When each platform is the wrong fit

italki is wrong for you if: you find filtering 30,000+ profiles paralysing rather than empowering; you have been bitten by Community Tutors masquerading as teachers and want the structural distinction handled by the platform; you want the explicit money-back guarantee on a bad first lesson.

Preply is wrong for you if: you want the cheap Community Tutor tier for conversation practice; you want maximum flexibility on cancellation; you teach minority languages or need a specialist (DELE C1, business Mandarin, Senegalese French) that the smaller pool may not include.

Neither platform is right for you if: you do not have time for at least 1-2 hours of tutoring per week; you have not yet completed an A1 course to bring the structural foundation a tutor can build on; you specifically want group classes rather than one-to-one (in which case Lingoda or local in-person classes are better fits).

Frequently asked questions

Is italki or Preply better for beginners?

Below A2, both platforms work but tutoring is not the most cost-efficient method (the apps deliver the same beginner grammar more cheaply). If you are already on a tutoring path as a beginner, Preply's clearer trial system and tighter vetting make it slightly friendlier.

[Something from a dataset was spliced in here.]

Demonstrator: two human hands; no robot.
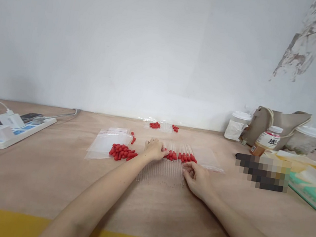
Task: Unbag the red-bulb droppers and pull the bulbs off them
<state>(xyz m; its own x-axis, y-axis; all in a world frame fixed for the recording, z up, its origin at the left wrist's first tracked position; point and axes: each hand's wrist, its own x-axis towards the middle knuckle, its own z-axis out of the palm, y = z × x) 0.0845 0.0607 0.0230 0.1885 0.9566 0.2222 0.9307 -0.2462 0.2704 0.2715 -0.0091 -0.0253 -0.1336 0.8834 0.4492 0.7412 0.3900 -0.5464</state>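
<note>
A row of clear thin tubes [164,170] with red caps [183,157] at their far ends lies on the tan table. My left hand [155,149] rests curled at the left end of the capped row, fingertips pinched on a red cap. My right hand [198,178] sits at the right side of the tubes, fingers closed on one tube's near end. A loose heap of red caps [122,152] lies just left of my left hand, beside clear plastic bags [108,142].
A small clear bag with red caps [161,126] lies at the back by the wall. A white power strip [13,130] with plugs and cables is at the left. Cups, a bottle [266,140], a bag and a tissue pack [312,189] crowd the right.
</note>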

From A2 onward, italki's Community Tutor tier becomes valuable and the platform pulls ahead.

Can I use italki or Preply to prepare for DELE / DELF / HSK?

Yes. Both platforms have teachers who specialise in exam preparation. italki has more specialists for any given exam because of the deeper pool. Preply has cleaner filtering for exam-prep tutors. For DELE B2 specifically, expect $25-40/hour for a properly trained DELE examiner.

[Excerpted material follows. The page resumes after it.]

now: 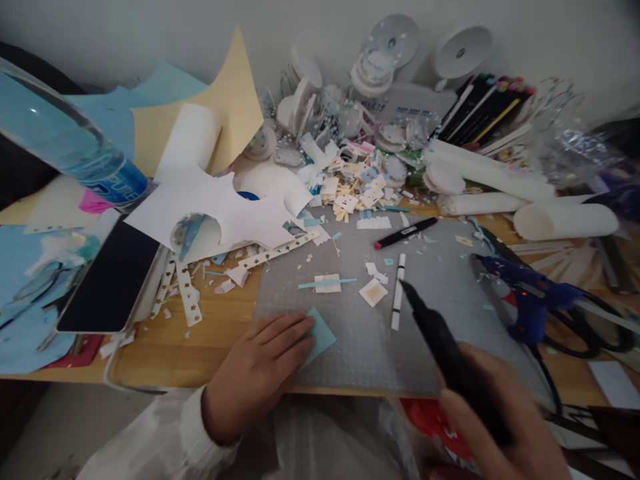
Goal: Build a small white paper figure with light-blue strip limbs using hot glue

Are italki Community Tutors worth it?

For conversation practice and pronunciation feedback after about A2, yes - they are the cheapest reliable way to get speaking time with a native speaker. They are not appropriate as the structural foundation of your learning if you are starting from scratch; pair them with a Professional Teacher or a textbook course.

Can I do italki or Preply on a budget of $50 a month?

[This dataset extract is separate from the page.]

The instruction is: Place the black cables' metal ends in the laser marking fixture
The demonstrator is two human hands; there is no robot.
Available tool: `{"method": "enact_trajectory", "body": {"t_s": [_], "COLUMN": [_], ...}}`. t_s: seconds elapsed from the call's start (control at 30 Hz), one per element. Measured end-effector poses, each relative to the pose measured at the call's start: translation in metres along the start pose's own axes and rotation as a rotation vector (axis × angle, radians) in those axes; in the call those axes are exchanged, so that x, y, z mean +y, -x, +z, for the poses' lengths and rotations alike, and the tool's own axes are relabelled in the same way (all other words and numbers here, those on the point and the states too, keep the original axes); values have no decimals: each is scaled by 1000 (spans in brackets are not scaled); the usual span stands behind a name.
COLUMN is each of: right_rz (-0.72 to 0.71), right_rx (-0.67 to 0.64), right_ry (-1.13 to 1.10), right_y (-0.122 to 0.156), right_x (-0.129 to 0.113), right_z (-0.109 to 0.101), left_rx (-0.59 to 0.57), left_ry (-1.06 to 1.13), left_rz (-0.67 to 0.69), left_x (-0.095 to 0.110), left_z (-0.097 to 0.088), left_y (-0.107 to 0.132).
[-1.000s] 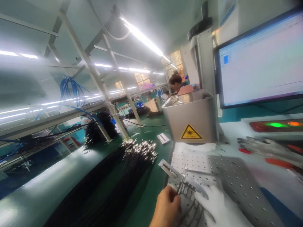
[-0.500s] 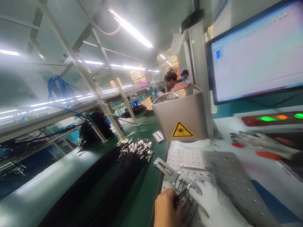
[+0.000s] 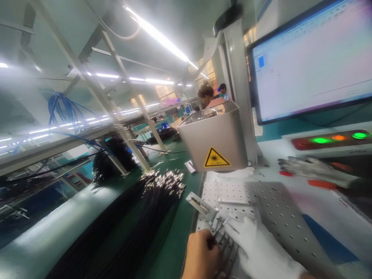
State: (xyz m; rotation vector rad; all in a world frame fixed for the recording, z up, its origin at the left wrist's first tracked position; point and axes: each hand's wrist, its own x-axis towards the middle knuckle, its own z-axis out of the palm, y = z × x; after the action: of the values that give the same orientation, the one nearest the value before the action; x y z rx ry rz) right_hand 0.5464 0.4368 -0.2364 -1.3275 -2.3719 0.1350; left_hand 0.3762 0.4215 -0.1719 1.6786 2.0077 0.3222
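My bare left hand [image 3: 200, 252] is closed at the front edge of the perforated metal plate, its fingers round a black cable [image 3: 225, 244]. My right hand [image 3: 257, 242] wears a white glove. Its fingertips close on the metal-tipped cable ends beside a small metal fixture [image 3: 202, 205]. Several dark cables lie side by side between the two hands, partly hidden by the fingers. The fixture, a slotted block, is fastened at a slant on the perforated plate [image 3: 236, 190].
A thick bundle of black cables with shiny metal ends [image 3: 165, 182] lies on the green bench to the left. Above the plate hangs a grey laser housing [image 3: 213, 135] with a yellow warning sign. A monitor [image 3: 310, 62], lit buttons [image 3: 338, 137] and a loose glove [image 3: 314, 168] are at the right.
The view has shifted slightly. My gloved right hand has moved in towards the fixture, bringing the cable ends nearer to it. My left hand stays close beside it.
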Motion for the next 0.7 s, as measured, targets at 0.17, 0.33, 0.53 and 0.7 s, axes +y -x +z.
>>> {"method": "enact_trajectory", "body": {"t_s": [0.17,0.33,0.53,0.7], "right_rz": [100,121,57,43], "right_rx": [-61,-46,-16,5], "right_ry": [108,166,71,-84], "right_y": [-3,-3,-1,2], "right_x": [-8,-13,-1,6], "right_z": [7,1,9,20], "left_rx": [-53,-121,-99,-75], "left_ry": [122,84,29,-37], "left_rz": [-17,-34,-99,-104], "left_x": [-15,-11,-1,2], "left_z": [6,12,19,23], "left_y": [-13,-19,-21,-19]}}
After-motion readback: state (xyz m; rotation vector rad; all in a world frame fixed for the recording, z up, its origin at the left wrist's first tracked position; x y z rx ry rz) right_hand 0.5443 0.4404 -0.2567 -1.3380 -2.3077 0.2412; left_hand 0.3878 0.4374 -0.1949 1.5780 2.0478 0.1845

At $50 a month you can do 2-3 italki Community Tutor sessions or 1-2 Professional Teacher sessions, or 1-2 Preply sessions. That is enough to maintain a language at the level you are at; it is light for active progression. Realistic active-progression budget is closer to $100-200 a month at 1-2 lessons per week.

What is the refund policy?

italki: if a lesson does not happen because of the teacher (no-show, technical failure on their side), italki refunds the credits. If the lesson happens but you did not enjoy it, no refund. Preply: explicit money-back guarantee on the first lesson - if you are not happy with the teacher after the trial, you can request another teacher and Preply provides a free alternative trial.

Can I switch teachers easily?

Yes on both platforms. Both are designed around the marketplace model; you are not locked into a single teacher. Adult learners often work with 2-3 teachers concurrently for different purposes (structured course teacher, conversation partner, exam prep specialist).

Do italki and Preply work for kids?

Both platforms accept under-18 learners but their UX and vetting is designed for adults. For kids specifically, dedicated kids platforms (VIPKid, Outschool for English; specialised Spanish-for-kids and Mandarin-for-kids services) are better fits. This site is focused on adult learners.

How is Preply different from Verbling or AmazingTalker?

Verbling is smaller, more curated, and uses its own integrated video classroom (rather than Skype or Zoom); the trade-off is a much smaller teacher pool. AmazingTalker is Asia-Pacific focused with much stronger Mandarin, Korean and Japanese teacher coverage and a less polished Western-language experience. For Spanish, French and most European languages, italki and Preply are the dominant choices. For Asian languages specifically, AmazingTalker is the third option worth checking.

Methodology

We compared italki and Preply on the dimensions adult learners actually care about: lesson pricing range, teacher vetting and quality control, trial lesson cost and policy, cancellation rules, group vs one-to-one offerings, language coverage, payment friction, and what happens when a lesson goes wrong. Pricing figures reflect the platforms' published rate ranges as of June 2026 and will drift. Where the marketing language is ambiguous, we note it.